*** Opening of PROVIDED MATERIAL ***

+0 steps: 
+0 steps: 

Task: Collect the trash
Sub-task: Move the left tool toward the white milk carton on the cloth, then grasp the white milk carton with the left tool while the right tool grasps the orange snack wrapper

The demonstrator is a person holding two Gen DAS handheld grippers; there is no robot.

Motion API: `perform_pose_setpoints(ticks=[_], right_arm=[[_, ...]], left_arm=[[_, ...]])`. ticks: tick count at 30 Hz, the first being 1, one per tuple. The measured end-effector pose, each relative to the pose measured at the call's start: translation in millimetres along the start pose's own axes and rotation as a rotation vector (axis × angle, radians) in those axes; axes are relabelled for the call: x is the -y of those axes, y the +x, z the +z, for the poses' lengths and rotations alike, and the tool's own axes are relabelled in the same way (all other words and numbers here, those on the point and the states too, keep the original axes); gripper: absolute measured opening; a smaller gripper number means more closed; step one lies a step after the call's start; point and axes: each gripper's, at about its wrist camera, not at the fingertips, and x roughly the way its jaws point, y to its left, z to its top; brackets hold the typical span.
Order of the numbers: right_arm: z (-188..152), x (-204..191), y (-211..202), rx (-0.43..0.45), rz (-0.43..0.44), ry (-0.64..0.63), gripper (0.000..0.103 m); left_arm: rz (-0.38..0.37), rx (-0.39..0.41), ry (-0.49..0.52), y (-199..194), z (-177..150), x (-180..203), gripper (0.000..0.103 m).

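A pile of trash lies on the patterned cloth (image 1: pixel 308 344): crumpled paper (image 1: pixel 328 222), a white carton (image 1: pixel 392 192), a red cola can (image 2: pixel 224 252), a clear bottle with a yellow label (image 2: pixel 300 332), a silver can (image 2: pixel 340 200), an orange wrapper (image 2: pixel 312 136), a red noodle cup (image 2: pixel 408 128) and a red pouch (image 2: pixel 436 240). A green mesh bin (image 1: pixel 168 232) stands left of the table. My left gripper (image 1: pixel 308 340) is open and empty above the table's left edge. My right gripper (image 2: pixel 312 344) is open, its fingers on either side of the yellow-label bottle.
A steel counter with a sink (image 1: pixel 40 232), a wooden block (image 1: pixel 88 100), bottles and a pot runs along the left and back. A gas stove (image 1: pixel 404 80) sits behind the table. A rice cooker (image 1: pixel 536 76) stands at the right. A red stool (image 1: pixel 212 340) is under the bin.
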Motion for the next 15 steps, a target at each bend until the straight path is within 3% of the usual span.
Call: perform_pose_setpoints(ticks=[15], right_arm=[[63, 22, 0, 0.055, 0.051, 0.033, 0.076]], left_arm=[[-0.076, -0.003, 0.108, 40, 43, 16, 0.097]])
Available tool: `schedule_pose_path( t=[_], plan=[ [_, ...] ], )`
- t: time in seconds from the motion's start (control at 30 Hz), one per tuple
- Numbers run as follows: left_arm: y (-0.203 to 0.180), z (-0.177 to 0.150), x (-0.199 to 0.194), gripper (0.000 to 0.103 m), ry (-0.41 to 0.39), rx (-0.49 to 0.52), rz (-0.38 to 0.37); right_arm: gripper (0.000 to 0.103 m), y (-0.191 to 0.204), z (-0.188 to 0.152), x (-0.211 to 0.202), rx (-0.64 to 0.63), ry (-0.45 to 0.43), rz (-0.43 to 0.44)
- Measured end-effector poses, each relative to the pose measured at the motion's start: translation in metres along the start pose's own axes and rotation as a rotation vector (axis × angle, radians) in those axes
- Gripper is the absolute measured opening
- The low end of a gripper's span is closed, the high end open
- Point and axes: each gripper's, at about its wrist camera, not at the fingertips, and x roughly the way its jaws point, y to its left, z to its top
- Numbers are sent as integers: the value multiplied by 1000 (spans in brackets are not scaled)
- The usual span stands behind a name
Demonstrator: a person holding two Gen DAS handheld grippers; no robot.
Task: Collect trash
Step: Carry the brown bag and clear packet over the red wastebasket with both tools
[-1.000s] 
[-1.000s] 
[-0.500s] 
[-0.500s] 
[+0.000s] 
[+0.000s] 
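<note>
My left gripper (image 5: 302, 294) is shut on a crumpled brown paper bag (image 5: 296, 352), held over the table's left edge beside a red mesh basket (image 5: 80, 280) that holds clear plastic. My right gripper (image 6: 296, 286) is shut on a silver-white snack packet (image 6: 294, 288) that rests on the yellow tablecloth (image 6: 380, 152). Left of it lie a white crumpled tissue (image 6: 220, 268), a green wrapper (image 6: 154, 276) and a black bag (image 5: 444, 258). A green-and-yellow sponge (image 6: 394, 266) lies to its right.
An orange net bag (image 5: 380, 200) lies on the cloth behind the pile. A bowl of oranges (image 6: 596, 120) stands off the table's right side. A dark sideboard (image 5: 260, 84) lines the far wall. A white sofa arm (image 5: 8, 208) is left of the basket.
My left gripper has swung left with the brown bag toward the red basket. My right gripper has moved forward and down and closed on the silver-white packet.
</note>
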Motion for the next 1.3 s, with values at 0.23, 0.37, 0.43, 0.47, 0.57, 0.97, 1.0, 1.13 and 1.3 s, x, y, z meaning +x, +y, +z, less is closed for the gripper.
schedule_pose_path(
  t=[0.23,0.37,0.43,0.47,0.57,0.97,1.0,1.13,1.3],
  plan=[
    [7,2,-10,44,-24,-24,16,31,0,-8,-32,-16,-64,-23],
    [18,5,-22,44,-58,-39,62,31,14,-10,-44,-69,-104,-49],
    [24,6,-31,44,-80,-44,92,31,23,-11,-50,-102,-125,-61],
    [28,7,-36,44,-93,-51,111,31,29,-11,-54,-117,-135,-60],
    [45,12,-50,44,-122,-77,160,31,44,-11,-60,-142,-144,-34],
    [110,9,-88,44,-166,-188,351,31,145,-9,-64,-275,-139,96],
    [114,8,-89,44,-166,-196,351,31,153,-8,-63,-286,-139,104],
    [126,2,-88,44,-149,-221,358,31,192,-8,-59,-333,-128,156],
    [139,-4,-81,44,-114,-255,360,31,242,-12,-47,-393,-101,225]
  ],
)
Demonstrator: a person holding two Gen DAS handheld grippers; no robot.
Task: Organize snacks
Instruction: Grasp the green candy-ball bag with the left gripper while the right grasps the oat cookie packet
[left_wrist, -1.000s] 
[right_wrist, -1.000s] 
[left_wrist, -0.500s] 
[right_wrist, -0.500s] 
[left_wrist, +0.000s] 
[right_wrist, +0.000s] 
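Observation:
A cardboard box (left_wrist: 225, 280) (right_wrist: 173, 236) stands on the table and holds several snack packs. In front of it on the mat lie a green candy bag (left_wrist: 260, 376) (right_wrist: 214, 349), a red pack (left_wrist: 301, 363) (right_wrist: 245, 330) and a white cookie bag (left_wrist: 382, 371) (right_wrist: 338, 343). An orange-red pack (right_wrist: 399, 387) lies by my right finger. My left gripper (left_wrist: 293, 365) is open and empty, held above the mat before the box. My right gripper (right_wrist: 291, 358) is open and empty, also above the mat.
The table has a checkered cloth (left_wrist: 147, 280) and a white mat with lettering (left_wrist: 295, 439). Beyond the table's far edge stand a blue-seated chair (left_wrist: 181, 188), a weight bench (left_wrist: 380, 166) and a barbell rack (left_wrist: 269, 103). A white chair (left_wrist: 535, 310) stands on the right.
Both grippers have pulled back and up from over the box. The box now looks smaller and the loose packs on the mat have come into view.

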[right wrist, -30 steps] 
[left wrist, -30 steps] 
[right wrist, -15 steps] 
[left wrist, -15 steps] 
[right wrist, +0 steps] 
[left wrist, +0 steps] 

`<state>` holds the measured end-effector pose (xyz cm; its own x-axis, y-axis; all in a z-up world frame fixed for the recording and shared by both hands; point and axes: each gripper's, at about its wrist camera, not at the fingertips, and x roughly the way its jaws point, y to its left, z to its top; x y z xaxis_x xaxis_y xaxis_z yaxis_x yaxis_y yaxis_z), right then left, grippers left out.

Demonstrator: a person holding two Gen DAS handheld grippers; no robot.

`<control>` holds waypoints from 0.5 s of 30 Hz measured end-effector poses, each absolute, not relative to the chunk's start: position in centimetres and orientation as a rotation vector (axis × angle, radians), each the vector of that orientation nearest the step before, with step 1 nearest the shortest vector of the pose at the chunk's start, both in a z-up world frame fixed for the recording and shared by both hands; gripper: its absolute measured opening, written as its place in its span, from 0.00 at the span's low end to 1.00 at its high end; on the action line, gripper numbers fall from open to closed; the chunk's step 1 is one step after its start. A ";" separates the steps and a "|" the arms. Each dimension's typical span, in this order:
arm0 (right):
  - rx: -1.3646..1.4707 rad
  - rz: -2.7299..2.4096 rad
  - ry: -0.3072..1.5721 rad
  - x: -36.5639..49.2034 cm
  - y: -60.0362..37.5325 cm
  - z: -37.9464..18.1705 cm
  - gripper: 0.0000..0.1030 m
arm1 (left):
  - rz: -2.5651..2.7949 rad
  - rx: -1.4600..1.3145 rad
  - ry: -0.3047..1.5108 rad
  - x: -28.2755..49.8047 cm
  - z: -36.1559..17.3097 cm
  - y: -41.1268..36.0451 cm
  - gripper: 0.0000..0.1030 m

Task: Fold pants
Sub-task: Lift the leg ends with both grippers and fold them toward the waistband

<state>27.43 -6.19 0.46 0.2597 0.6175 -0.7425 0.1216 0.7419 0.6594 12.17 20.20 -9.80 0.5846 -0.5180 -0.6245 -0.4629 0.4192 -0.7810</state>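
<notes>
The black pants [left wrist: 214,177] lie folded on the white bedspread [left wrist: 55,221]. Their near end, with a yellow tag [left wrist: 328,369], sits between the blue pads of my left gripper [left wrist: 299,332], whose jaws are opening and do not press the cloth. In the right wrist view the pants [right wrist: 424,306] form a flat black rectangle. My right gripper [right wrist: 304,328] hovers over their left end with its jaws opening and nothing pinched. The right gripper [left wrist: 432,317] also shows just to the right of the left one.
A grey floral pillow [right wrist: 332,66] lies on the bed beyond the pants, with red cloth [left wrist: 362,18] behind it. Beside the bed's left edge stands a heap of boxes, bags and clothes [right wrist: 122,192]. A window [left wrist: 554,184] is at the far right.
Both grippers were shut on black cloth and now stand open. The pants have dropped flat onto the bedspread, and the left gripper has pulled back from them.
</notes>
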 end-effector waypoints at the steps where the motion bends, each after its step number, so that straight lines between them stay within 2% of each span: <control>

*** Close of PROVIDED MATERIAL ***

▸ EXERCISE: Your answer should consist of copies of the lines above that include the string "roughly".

▸ ANSWER BOX:
Motion API: `perform_pose_setpoints(ticks=[_], right_arm=[[_, ...]], left_arm=[[_, ...]])`. ticks: tick count at 30 Hz, the first being 1, one per tuple. The measured end-effector pose, each relative to the pose measured at the call's start: translation in millimetres along the start pose's own axes and rotation as a rotation vector (axis × angle, radians) in those axes; axes are relabelled for the call: x is the -y of those axes, y the +x, z the +z, for the poses' lengths and rotations alike, and the tool's own axes are relabelled in the same way (all other words and numbers here, those on the point and the states too, keep the original axes); gripper: absolute measured opening; a smaller gripper number means more closed; step one lies a step after the call's start; point and axes: each gripper's, at about its wrist camera, not at the fingertips, and x roughly the way its jaws point, y to its left, z to its top; brackets hold the typical span.
- Point and axes: each gripper's, at about its wrist camera, not at the fingertips, and x roughly the way its jaws point, y to its left, z to its top
`<state>` holds the measured end-effector pose (xyz cm; its own x-axis, y-axis; all in a z-up world frame fixed for the recording and shared by both hands; point and axes: each gripper's, at about its wrist camera, not at the fingertips, and x roughly the way its jaws point, y to its left, z to its top; x y z xaxis_x xaxis_y xaxis_z yaxis_x yaxis_y yaxis_z), right then left, grippers left out.

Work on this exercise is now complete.